= ABOUT THIS TASK =
The response must consist of the lines below from the one with "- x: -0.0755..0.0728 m" through the one with "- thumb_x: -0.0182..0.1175", exactly as they appear and with both ends kept.

= COLLECTED DATA =
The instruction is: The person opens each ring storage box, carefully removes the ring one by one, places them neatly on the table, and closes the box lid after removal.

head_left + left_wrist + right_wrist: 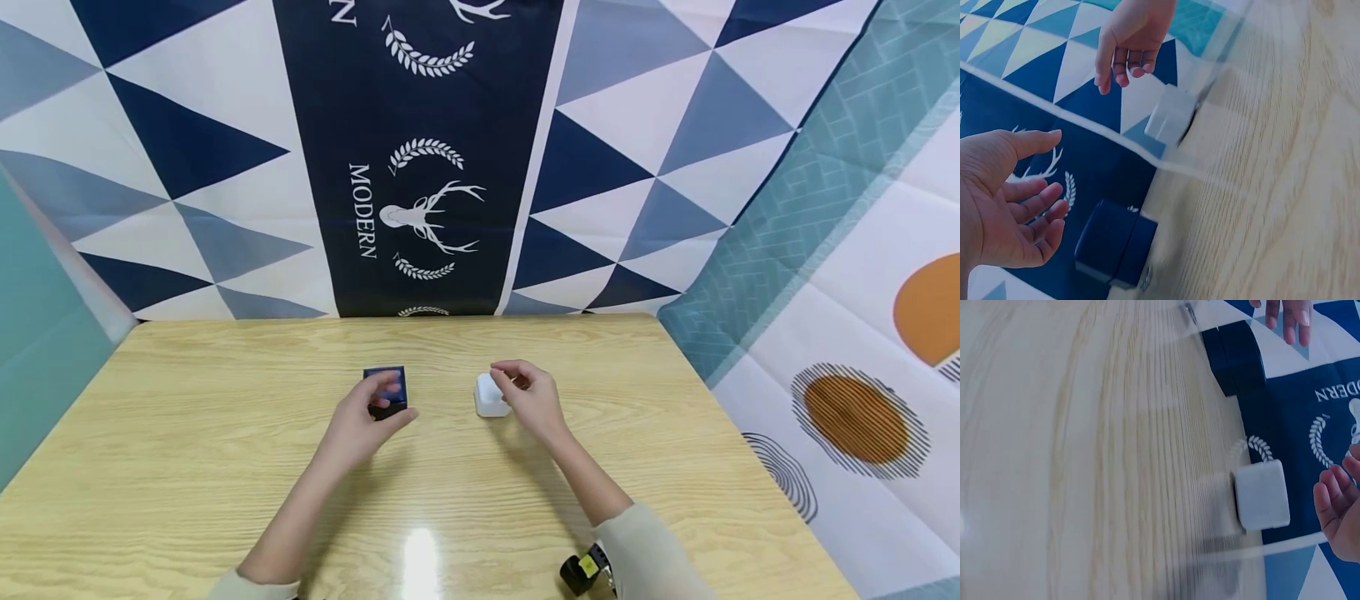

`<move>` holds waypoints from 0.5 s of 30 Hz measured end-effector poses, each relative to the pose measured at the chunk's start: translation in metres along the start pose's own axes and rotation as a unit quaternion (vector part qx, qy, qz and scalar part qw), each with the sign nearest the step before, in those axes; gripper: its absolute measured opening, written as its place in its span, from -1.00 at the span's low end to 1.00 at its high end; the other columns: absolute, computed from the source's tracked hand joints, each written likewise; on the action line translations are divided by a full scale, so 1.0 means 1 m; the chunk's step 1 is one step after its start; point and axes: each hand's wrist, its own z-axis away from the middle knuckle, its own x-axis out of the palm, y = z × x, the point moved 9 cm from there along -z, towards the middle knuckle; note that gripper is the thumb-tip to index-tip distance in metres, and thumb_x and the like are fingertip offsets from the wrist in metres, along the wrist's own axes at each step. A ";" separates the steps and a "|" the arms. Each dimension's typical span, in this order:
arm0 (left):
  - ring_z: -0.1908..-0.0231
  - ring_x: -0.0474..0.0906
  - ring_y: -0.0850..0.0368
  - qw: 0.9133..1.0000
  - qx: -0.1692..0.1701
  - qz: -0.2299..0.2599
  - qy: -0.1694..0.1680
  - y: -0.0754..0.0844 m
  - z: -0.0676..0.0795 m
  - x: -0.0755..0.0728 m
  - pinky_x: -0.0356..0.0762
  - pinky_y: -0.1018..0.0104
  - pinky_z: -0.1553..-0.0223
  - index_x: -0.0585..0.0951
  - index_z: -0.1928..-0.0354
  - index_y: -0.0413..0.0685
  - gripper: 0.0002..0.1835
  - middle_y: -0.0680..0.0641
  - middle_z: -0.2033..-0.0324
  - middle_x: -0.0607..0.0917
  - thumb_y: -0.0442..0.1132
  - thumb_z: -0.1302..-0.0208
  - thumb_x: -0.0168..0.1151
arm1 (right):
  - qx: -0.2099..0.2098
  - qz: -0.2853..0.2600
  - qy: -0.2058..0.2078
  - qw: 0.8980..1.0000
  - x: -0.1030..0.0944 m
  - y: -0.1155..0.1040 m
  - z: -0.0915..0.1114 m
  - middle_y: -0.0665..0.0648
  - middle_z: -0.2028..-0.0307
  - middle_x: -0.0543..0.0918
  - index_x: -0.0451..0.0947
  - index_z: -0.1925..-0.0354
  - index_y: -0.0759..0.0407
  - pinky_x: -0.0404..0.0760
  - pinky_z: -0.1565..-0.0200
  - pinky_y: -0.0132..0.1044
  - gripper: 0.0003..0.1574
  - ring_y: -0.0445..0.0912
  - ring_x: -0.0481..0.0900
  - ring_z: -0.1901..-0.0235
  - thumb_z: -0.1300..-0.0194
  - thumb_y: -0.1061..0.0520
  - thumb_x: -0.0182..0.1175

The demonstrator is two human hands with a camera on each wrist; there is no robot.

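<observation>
A small dark blue box (1107,244) with a seam around its middle stands on the wooden table. My left hand (360,429) hovers over its near left side, fingers loosely bent and thumb apart; nothing is in its grasp. In the left wrist view a gap shows between those fingers and the box. To the right stands a small white block-like box (1263,495) with rounded corners. Over its right side is my right hand (536,404), fingers relaxed and bent, holding nothing; the right wrist view shows them apart from the white box.
The pale wooden table (187,467) ends at a cloth backdrop (420,108) patterned with triangles and a stag's head. A black strapped device with a yellow label (588,567) shows beside the right sleeve. Another patterned cloth (810,333) hangs on the right.
</observation>
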 end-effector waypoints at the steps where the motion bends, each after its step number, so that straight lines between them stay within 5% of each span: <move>1: 0.00 0.46 0.00 1.000 0.003 0.001 -0.002 0.001 0.000 0.003 0.46 0.10 0.01 0.38 -0.27 -0.03 -0.35 -0.12 -0.09 0.57 -0.11 -0.12 0.35 | 0.001 0.003 0.002 1.000 -0.002 0.001 0.000 0.22 0.37 0.59 0.60 0.14 0.39 0.45 0.47 -0.52 -0.74 -0.30 0.41 0.57 -0.26 0.23 0.18; 8: 0.05 0.47 -0.03 1.000 0.025 -0.011 -0.005 0.009 -0.004 0.022 0.43 0.13 0.04 0.42 -0.24 -0.04 -0.37 -0.11 -0.04 0.59 -0.15 -0.10 0.36 | 0.006 0.022 0.009 1.000 -0.013 0.044 -0.016 0.12 0.45 0.55 0.63 0.12 0.26 0.45 0.51 -0.47 -0.71 -0.27 0.40 0.60 -0.22 0.13 0.25; 15: 0.10 0.51 -0.08 0.999 0.044 -0.003 -0.012 0.015 -0.007 0.046 0.46 0.18 0.13 0.47 -0.19 -0.08 -0.40 -0.15 0.01 0.60 -0.17 -0.06 0.39 | 0.019 0.085 -0.023 0.996 -0.017 0.060 -0.015 0.11 0.38 0.53 0.59 0.02 0.17 0.39 0.51 -0.44 -0.63 -0.17 0.40 0.51 -0.20 0.09 0.27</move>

= WORKED SOLUTION =
  - x: -0.0755..0.0728 m
  - pinky_x: -0.0356..0.0762
  - pinky_y: -0.1018..0.0104
  - pinky_z: -0.1553..-0.0223
  - index_x: -0.0585..0.0951
  - index_z: -0.1928..-0.0354
  - index_y: -0.0413..0.0685
  - gripper: 0.0002..0.1835
  - middle_y: -0.0680..0.0641
  - middle_z: -0.2033..-0.0324
  - middle_x: -0.0607..0.0917
  - thumb_y: -0.0442..0.1132
  - thumb_z: -0.1302..-0.0208
  - thumb_x: -0.0168..0.1151
arm1 (right):
  - qx: -0.2099..0.2098
  - qz: -0.2853..0.2600
  - qy: -0.2058..0.2078
  - qw: 0.8980..1.0000
  - x: -0.1030..0.0944 m
  - y: -0.1155..0.1040 m
  - z: -0.0915..0.1114 m
  - middle_y: -0.0665..0.0648
  - middle_z: -0.2028..-0.0307
  - middle_x: -0.0543..0.0918
  - index_x: -0.0451..0.0947
  - index_z: -0.1925..-0.0354
  - index_y: -0.0759..0.0407
  - pinky_x: -0.0404..0.0760
  - pinky_z: -0.1565..-0.0200
  - pinky_y: -0.0132..0.1044
  - gripper: 0.0003..0.1574
  - ring_y: -0.0445..0.0912
  - ring_x: -0.0481..0.0900
  - ring_z: -0.1901..-0.0235
  - thumb_z: -0.1300..-0.0194
  - thumb_y: -0.1061..0.0520
  - thumb_x: -0.0182..0.1175

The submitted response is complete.